How often should I feed top-shaped living stones?

Apply a single, very dilute (quarter-strength) low-nitrogen cactus feed in early autumn when growth resumes. No fertiliser is needed otherwise, and excess nitrogen causes soft, rot-prone growth. Apply a single, very dilute (quarter-strength) low-nitrogen cactus feed in early autumn when growth resumes. No fertiliser is needed otherwise, and excess nitrogen causes soft, rot-prone growth. Keep that to sparingly through the growing season between spring through early autumn (roughly March to September) and stop entirely once growth slows for winter.

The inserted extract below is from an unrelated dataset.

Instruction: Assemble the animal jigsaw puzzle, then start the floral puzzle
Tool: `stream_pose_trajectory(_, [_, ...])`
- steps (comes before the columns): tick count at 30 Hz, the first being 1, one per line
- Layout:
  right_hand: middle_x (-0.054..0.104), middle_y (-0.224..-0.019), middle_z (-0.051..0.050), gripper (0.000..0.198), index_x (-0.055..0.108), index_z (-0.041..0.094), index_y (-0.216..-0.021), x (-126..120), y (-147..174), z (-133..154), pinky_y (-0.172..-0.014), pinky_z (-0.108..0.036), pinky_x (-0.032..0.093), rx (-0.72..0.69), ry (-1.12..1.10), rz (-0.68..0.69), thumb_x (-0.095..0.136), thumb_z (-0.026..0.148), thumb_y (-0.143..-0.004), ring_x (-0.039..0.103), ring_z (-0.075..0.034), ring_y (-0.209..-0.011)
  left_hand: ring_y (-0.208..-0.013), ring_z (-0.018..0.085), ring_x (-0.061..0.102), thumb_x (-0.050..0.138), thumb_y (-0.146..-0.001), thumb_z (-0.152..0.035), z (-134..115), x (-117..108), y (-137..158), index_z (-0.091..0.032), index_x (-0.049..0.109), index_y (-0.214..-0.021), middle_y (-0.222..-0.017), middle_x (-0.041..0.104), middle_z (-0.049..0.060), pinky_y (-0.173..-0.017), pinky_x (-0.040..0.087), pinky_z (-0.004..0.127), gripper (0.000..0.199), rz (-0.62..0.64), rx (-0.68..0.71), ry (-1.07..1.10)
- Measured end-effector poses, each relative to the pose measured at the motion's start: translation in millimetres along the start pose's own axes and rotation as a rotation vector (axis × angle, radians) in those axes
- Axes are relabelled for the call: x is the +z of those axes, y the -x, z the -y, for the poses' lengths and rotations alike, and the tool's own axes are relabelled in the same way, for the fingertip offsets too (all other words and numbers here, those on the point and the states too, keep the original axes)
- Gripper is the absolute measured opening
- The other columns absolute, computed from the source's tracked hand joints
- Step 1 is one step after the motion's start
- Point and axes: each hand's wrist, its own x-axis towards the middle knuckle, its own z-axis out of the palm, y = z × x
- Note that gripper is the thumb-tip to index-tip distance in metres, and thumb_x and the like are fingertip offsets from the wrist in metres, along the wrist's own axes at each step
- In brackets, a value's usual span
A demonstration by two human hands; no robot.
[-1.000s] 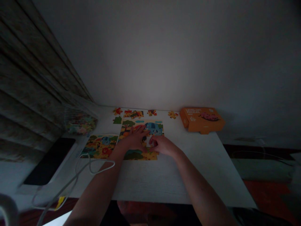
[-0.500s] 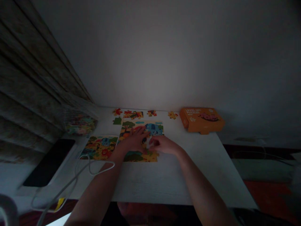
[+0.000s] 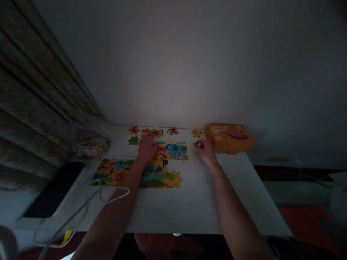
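Observation:
A partly joined jigsaw puzzle (image 3: 159, 180) lies mid-table, with an elephant section at its upper right and a gap at its right side. My left hand (image 3: 146, 147) reaches over its upper left, fingers apart, close to loose joined pieces (image 3: 159, 133) along the back. To the right of the puzzle, my right hand (image 3: 207, 152) is raised with curled fingers pinched together; whether anything is in them is hidden. Just beyond it lies a loose yellow piece (image 3: 196, 133). A printed reference picture (image 3: 108, 169) lies left of the puzzle, partly behind my left forearm.
An orange puzzle box (image 3: 230, 139) stands at the back right. More loose pieces, red (image 3: 133, 130), green (image 3: 133, 140) and orange (image 3: 172, 131), lie near the wall. A clear bag of colourful pieces (image 3: 90, 142), a black phone (image 3: 55, 189) and a white cable (image 3: 101, 195) are at left.
My left hand has moved off the puzzle's middle, up and left toward the back pieces. My right hand has moved right and back, away from the puzzle, uncovering the gap.

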Motion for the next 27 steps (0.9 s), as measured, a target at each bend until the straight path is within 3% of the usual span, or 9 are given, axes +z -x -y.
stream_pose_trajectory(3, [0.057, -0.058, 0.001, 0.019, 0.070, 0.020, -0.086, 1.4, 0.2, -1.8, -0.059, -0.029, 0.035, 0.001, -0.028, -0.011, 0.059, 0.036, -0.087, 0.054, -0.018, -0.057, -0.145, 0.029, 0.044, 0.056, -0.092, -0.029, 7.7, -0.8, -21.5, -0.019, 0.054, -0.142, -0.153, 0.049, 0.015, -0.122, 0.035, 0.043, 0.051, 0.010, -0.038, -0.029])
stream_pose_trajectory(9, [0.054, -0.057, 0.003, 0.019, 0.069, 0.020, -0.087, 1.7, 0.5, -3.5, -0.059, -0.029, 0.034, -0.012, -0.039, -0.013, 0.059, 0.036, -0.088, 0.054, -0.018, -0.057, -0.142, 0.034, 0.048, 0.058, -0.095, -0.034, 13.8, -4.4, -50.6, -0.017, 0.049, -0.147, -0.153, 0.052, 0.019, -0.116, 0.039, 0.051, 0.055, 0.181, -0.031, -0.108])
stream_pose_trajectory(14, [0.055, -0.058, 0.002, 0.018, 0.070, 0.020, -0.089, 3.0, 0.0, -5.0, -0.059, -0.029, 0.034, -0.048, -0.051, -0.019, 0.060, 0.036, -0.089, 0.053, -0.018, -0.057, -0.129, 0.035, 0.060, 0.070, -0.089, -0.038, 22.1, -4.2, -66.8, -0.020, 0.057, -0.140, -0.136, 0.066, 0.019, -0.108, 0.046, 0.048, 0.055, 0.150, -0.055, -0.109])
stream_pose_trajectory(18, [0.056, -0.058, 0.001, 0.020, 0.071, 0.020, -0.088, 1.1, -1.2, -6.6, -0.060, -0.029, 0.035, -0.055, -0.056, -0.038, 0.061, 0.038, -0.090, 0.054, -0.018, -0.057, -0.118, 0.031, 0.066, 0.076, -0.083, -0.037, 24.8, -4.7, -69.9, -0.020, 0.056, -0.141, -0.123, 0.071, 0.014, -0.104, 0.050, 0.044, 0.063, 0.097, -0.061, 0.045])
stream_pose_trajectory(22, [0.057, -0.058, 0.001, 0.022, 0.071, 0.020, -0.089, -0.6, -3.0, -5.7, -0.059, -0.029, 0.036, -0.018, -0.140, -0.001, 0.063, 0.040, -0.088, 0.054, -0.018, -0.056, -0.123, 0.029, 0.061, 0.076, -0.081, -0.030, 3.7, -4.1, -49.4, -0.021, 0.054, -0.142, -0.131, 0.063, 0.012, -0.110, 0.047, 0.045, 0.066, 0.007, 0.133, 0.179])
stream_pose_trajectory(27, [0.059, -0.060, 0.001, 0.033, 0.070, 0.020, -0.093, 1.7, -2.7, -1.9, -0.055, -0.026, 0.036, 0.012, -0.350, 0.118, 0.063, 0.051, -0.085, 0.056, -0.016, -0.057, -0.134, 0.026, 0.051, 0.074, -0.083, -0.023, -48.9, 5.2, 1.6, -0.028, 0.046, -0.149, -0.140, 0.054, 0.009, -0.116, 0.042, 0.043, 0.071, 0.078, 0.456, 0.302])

What strength of feed for top-shaped living stones?

Quarter to half strength at most for top-shaped living stones. Succulents take up very little, and a strong dose burns the fine roots before the plant can use it.

What does over-feeding top-shaped living stones look like?

Stretched, leggy, pale growth with widely spaced leaves. A white salt crust on the soil or around the pot rim. Brown, crisped leaf tips and edges. Soft, mushy tissue at the base — over-feeding plus damp soil rots it. Feeding top-shaped living stones like a leafy houseplant is the classic error — it produces a flush of pale, stretched, floppy growth that never firms up and is prone to rot at the base.

Should I flush the soil of top-shaped living stones?

Feed lightly enough and you rarely need to flush, but once a year run plain water through the pot of top-shaped living stones until it drains clear, and refresh the gritty mix every 2-3 years.